Два хориста отвечали по обычаю в два голоса:
— Мы не вчера родились, Смит, а?
— Насколько мне известно, Джонс, не вчера!
— Смит, — тихо произнес Джеффри, и этот внезапный переход шепоту не предвещал ничего хорошего.
— А? — улыбнулся Смит.
— Джонс! — немного громче произнес Джеффри.
— А? — в унисон пропел Джонс.
— Жалкое отребье! Вам вдвоем не наскрести и пятидесяти фунтов!
— Полегче, Джеффри! — первый раз вмешался Арнольд. — Стыдись!
— Почему эти… (непечатное слово) не желают заключить со мной пари?
— Если тебе нравится валять дурака, — продолжал Арнольд, — и кроме пари ничто тебя не успокоит, я принимаю твое пари.

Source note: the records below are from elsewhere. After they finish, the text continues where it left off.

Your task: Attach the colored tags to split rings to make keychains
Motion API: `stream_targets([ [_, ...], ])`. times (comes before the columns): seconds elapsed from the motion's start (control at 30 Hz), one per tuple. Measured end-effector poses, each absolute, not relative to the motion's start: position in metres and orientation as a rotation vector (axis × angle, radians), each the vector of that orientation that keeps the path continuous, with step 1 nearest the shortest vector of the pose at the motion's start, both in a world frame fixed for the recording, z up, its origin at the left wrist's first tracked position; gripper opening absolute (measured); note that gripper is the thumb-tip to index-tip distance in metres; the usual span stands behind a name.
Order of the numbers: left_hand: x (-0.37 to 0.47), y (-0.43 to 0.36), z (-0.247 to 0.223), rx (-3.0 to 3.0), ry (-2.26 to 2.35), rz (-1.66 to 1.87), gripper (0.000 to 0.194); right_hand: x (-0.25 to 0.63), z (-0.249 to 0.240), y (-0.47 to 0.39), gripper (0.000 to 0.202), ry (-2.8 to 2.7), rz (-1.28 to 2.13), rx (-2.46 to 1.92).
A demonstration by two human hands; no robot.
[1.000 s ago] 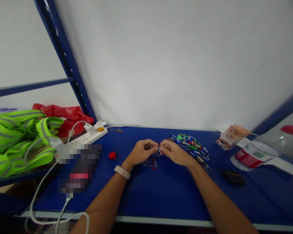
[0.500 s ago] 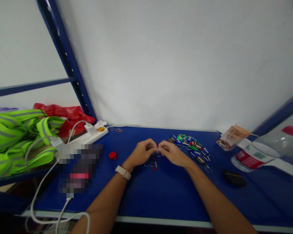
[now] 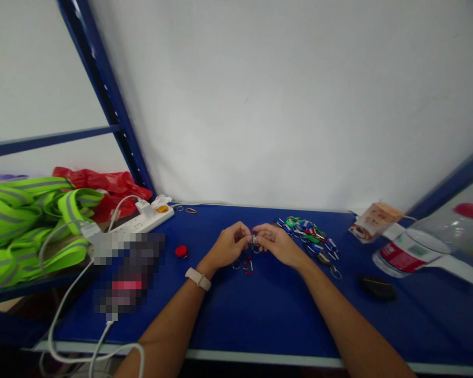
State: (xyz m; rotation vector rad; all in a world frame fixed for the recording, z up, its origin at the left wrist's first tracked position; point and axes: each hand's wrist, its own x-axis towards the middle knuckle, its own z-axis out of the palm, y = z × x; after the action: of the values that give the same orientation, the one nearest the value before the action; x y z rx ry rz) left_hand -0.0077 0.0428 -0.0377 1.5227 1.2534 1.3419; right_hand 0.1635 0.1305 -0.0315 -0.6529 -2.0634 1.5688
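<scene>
My left hand [image 3: 232, 244] and my right hand [image 3: 278, 244] meet over the middle of the blue table. Their fingertips pinch a small silver key ring [image 3: 255, 248] from both sides; the finer metal parts at the fingertips are too small to make out. Just below my fingers hangs or lies a red carabiner [image 3: 248, 266]; I cannot tell whether it joins the ring. Another key ring [image 3: 236, 264] is beside my left hand. To the right of my right hand lies a heap of blue, green and red keychains with carabiners [image 3: 308, 237].
A red round keychain piece [image 3: 182, 252] lies left of my hands, an orange carabiner [image 3: 191, 210] at the back. Leftward are a power strip [image 3: 142, 229], white cables and green reflective straps [image 3: 27, 220]. To the right stand a carton [image 3: 376, 221], a large bottle [image 3: 408, 252] and a black pouch [image 3: 377, 287].
My right fingers have shifted and loosened slightly, the index finger lifting a little. More of the key ring shows between the fingertips. The things on the table stay put.
</scene>
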Motion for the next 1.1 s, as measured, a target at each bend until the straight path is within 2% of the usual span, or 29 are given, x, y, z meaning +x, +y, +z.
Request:
stream_targets([
  [0.27,-0.009,0.044,-0.039,1.559,1.376,1.390,0.014,0.162,-0.033,0.134,0.035,-1.974,1.431,-0.715],
  [0.83,-0.011,0.045,-0.039,1.563,1.456,1.474,0.016,0.164,-0.031,0.141,0.038,-1.766,1.246,-0.768],
  [1.1,-0.011,0.045,-0.039,1.637,1.536,1.449,0.009,0.175,-0.022,0.150,0.037,-1.549,1.248,-0.787],
])
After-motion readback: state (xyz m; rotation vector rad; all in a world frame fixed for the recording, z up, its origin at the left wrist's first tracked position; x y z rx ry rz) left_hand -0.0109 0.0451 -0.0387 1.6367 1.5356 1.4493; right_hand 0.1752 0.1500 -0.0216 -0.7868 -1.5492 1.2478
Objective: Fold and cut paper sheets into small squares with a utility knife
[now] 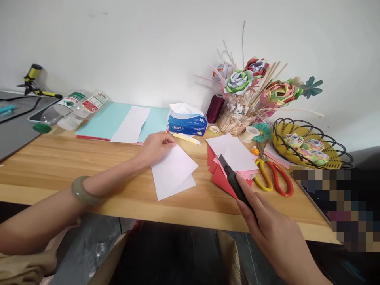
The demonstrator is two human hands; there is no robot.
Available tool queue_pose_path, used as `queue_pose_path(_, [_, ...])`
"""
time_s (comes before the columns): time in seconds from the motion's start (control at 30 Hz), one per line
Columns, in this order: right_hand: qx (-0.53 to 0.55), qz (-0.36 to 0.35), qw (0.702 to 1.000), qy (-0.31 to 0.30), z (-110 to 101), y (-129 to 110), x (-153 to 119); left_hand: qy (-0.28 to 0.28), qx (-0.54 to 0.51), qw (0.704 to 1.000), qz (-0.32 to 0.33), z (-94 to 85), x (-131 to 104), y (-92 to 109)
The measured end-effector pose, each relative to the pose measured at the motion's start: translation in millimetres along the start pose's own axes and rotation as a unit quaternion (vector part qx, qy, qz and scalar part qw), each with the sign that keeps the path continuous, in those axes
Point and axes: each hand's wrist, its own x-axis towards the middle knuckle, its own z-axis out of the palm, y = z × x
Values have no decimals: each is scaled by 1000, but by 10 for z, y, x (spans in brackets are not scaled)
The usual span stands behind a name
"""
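Observation:
My left hand (157,148) is at the top corner of a folded white paper sheet (173,170) on the wooden table, fingers curled together and pinching that corner. The sheet's two layers are spread apart at the lower right. In my right hand (271,225) is a black utility knife (236,186), held by its handle with the blade pointing up and to the left. The blade end is over a stack of white, pink and red paper pieces (236,150). To the right of the stack lie scissors (283,180) with one yellow and one red handle.
A blue tissue pack (187,120) stands near the wall, beside light-blue paper (99,118) with a white strip (132,122) on it. Clear plastic bottles (80,111) lie at left. Paper flowers (239,82) and a yellow basket (279,146) are at right.

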Motion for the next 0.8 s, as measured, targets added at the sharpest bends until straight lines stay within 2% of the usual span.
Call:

— Сто к ста на врача! Заметано! — воскликнул Джеффри.
Страсть утолена, и он вновь обрел отличное расположение духа. Записал в книжку пари и принес самые искренние извинения Смиту и Джонсу.
— Не сердитесь, друзья! Я не хотел вас обидеть. Ваши руки!
Два хориста пришли в восторг: «Британский аристократизм, Смит!» — «Кровь и порода, Джонс!»
Заключив пари, Арнольд почувствовал угрызения совести, не от самого пари, — кто же стыдится в Англии этой разновидности азартной игры, — а от того, что «поставил на врача». Хотя он пошел на это пари из самых лучших побуждений, но ведь ставкой было здоровье друга. И он со всей горячностью принялся убеждать Джеффри, что как никто уверен в ошибочности заключения лондонского гостя.